= Exercise =
Beginning with the line below that contains "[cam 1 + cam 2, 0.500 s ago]" and ending with the line that contains "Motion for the", retype every line exactly. Pictures are not copied.

= Recorded data =
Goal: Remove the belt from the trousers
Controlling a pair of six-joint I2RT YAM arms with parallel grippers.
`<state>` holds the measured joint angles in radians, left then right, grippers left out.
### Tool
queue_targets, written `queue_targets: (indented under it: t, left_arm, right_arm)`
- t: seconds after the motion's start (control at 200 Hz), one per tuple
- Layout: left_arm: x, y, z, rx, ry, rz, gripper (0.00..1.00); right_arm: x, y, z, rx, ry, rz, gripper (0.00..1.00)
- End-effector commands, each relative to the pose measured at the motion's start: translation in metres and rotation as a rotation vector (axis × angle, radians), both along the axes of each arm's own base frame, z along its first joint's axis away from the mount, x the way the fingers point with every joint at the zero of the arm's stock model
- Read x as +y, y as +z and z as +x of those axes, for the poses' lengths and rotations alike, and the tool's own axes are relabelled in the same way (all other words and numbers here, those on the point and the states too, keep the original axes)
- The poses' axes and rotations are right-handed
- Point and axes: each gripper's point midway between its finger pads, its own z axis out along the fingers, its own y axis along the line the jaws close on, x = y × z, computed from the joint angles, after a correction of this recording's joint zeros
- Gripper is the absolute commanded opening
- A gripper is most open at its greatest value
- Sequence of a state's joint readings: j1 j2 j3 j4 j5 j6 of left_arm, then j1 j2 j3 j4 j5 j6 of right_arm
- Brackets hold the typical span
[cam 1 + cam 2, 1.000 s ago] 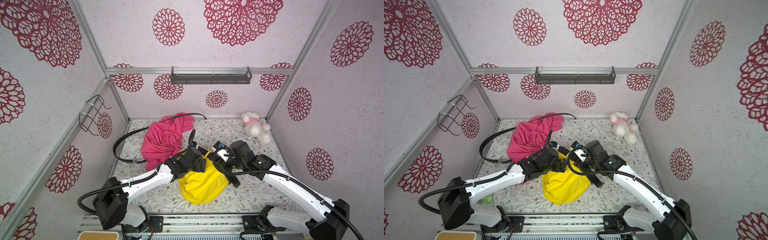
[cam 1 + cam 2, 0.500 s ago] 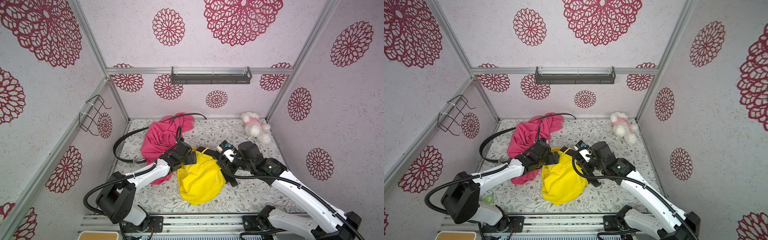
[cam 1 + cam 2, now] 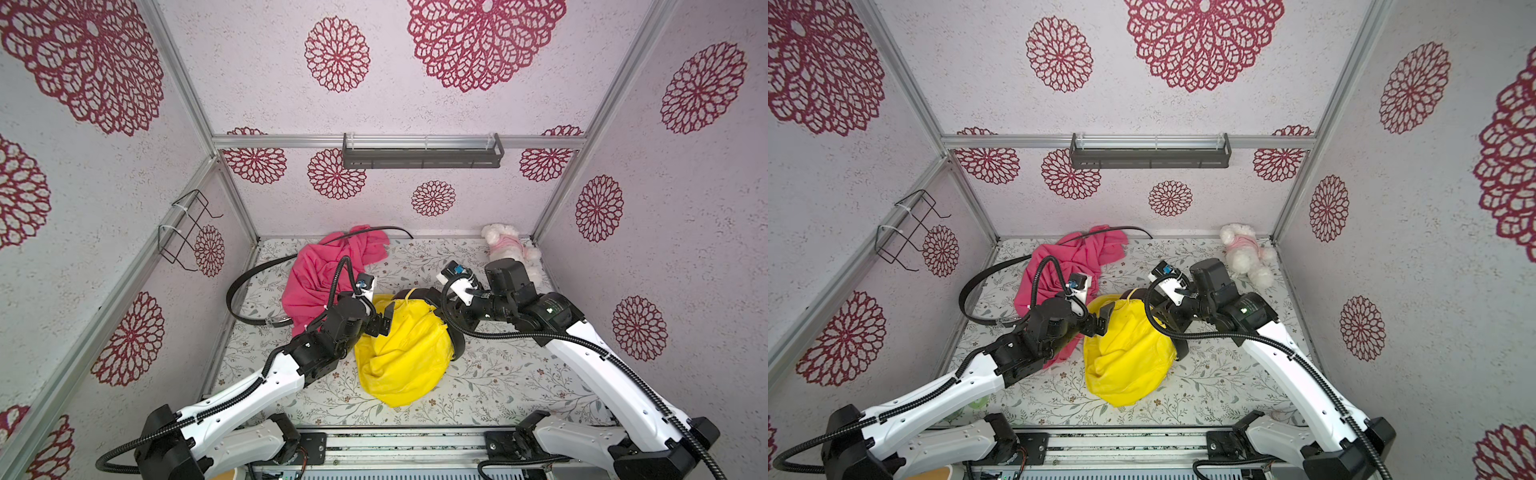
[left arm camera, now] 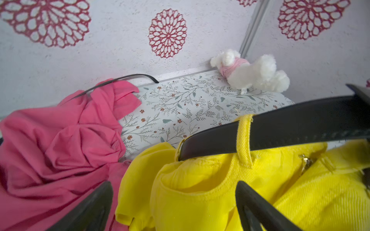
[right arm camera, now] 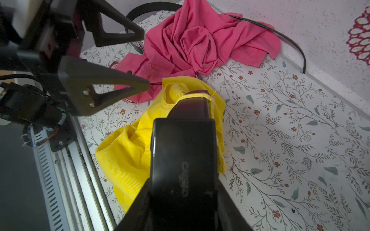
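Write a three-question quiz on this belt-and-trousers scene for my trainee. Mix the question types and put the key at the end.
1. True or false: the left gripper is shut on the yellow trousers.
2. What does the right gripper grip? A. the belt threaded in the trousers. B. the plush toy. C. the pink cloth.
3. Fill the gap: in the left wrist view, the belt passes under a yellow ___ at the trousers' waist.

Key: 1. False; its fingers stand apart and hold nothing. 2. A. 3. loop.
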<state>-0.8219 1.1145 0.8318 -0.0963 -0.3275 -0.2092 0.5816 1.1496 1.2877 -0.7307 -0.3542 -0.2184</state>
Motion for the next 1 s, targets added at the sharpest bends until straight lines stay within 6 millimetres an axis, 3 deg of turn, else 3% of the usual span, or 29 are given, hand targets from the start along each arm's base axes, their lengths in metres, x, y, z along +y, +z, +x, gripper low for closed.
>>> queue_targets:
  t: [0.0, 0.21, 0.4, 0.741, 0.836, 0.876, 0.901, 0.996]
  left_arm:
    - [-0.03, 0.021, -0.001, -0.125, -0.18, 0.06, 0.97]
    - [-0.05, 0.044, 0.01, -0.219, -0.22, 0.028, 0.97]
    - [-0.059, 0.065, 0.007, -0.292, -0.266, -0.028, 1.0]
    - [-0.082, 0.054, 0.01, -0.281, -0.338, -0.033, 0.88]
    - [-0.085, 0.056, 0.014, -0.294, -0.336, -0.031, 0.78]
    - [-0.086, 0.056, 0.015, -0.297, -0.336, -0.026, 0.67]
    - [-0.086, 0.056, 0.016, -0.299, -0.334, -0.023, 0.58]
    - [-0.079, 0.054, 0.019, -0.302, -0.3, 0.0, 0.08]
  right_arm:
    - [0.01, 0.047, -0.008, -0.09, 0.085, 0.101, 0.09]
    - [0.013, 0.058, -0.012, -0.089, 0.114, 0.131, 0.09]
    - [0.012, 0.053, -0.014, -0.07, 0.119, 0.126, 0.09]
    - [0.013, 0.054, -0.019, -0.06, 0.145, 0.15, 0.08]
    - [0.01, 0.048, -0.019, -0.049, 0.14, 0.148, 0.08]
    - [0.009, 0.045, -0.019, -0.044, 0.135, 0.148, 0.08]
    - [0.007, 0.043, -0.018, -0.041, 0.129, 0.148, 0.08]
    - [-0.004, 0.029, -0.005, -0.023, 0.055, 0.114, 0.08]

= The answer =
[cam 1 + cam 2, 0.500 s ago] 
[cam 1 + cam 2, now] 
[left arm camera, now] 
[right arm camera, now] 
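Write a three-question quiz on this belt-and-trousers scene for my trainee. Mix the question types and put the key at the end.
1. True or false: the left gripper is shut on the yellow trousers.
2. What does the right gripper grip? A. the belt threaded in the trousers. B. the plush toy. C. the pink cloth.
3. Fill the gap: in the left wrist view, the belt passes under a yellow ___ at the trousers' waist.

Key: 1. False; its fingers stand apart and hold nothing. 2. A. 3. loop.
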<state>-0.8219 1.1145 0.8318 -0.0963 -0.3275 -0.2092 0.5816 1.1496 1.2877 -0.7307 -0.3542 -0.2184</state>
Motion for the next 1 s, targets added at the sharpest bends until straight lines stay within 6 millimetres an axis, 3 deg of turn, else 3% of the usual span, or 29 are given, hand targets from the start along each arm's base axes, their lengths in metres, x, y, z along +y, +z, +x, gripper low for closed.

The response to the exercise is now finished.